Le message est en général en anglais et provient d’une société qui se présente comme un  prestataire de gestion de noms de domaine, basé en Asie, qui aurait reçu des demandes de réservation de noms de domaine provenant d’une autre entreprise, et correspondant aux marques ciblées. Elle demande à ce que le propriétaire des marques en cause valide ces réservations et, lorsque celui-ci refuse (assez logiquement), la société explique qu’elle ne peut malheureusement pas bloquer les réservations car la règle du “premier arrivé, premier servi” doit s’appliquer. En revanche, elle propose que le propriétaire des marques réserve les noms de domaine en lieu et place du prétendu demandeur initial.

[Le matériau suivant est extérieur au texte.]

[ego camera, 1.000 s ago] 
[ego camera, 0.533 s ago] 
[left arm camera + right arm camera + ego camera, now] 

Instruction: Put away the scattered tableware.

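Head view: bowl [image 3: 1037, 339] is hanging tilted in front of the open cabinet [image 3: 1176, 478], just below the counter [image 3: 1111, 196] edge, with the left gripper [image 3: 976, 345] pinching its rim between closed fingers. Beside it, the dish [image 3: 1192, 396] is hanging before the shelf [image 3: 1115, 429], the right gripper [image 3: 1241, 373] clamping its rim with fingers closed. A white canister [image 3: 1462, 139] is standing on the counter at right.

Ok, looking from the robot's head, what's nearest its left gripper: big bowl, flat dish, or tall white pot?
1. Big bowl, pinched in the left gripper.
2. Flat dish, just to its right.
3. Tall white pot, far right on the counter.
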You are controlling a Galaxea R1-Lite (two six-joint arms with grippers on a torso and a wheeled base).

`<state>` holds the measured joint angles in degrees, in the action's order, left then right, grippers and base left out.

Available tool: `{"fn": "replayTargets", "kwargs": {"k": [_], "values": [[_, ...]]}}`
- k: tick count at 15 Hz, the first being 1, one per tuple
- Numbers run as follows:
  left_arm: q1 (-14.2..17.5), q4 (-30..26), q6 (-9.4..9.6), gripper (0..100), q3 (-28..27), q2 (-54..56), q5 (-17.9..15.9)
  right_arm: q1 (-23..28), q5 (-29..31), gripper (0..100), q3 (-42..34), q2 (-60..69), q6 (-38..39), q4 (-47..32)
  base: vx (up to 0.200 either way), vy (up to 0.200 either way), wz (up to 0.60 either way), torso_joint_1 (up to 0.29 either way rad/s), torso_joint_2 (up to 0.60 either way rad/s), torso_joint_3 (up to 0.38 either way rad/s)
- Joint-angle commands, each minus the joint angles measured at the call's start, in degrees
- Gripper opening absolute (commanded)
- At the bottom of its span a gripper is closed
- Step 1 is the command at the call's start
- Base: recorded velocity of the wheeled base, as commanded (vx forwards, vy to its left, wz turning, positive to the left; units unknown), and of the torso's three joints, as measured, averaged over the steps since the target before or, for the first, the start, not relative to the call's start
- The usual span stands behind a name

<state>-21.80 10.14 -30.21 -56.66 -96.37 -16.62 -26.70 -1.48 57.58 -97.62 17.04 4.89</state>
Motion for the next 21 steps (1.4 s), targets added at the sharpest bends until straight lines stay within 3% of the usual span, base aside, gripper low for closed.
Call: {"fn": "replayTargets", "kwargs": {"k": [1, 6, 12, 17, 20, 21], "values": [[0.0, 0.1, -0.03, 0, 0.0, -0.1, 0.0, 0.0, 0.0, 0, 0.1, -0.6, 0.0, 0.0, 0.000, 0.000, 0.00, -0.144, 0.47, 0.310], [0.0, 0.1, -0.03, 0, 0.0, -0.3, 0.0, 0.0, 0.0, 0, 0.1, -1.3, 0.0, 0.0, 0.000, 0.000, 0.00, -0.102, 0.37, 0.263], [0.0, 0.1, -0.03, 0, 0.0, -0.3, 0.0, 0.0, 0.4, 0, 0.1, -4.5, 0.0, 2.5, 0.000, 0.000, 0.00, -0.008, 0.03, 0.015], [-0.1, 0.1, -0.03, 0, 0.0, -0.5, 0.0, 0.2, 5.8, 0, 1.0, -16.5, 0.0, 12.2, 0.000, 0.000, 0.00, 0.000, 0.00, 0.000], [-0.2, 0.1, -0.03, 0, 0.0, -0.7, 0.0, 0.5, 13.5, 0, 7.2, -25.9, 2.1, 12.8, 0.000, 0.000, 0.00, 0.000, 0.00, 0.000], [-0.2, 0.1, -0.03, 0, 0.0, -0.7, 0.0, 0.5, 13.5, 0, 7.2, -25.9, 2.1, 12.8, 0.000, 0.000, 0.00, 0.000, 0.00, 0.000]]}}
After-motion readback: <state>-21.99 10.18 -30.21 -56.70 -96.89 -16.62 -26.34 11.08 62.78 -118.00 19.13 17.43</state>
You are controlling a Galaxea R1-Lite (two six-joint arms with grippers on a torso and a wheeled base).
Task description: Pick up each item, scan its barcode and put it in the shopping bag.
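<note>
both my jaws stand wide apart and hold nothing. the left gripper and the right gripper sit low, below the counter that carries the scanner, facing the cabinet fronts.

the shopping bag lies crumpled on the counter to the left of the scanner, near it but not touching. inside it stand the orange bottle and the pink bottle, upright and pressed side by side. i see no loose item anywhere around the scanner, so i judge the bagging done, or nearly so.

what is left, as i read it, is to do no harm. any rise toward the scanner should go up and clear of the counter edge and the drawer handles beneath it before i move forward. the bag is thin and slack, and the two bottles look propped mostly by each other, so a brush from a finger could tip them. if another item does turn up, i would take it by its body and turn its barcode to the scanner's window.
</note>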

Dans cette hypothèse, comme dans la précédente en matière de marques, on est en présence à tout le moins d’une sollicitation commerciale agressive et non sollicitée. Quant à son incidence, de deux choses l’une : soit cette opération aura coûté bien plus cher que le tarif moyen pour la réservation des noms de domaine, soit cette opération sera purement factice et le montant payé n’aura servi qu’à contribuer à alimenter le compte bancaire de la société indélicate.

De tout ce qui précède, il faut retenir deux choses :

  • En matière de marques, tout comme en matière de modèles ou de brevets, tout ce qui ne provient pas de l’office de marques auprès duquel des démarches de dépôt et d’enregistrement ont été effectuées doit être considéré comme suspect ;
  • En matière de noms de domaine, la seule question à se poser est de savoir si les noms de domaine qui sont proposés à l’achat sont utiles ou non à l’entreprise ; si la réponse est positive, il convient de se renseigner par ses propres moyens sur les tarifs en vigueur ; si la réponse est négative, mieux vaut ne pas donner suite.

Quoiqu’il en soit, si appel a été fait à un conseil en propriété industrielle en matière de marques, de modèles, de brevets ou de noms de domaine, ou à un registrar accrédité en matière de noms de domaine, ces personnes restent toutes désignées pour continuer à vous assister ou à vous renseigner en cas de doute. De surcroît, ils prennent en charge l’ensemble des opérations de gestion des marques et de noms de domaine, vous avertissent des prochaines échéances et des opérations indispensables à mettre en œuvre pour préserver vos droits et intérêts.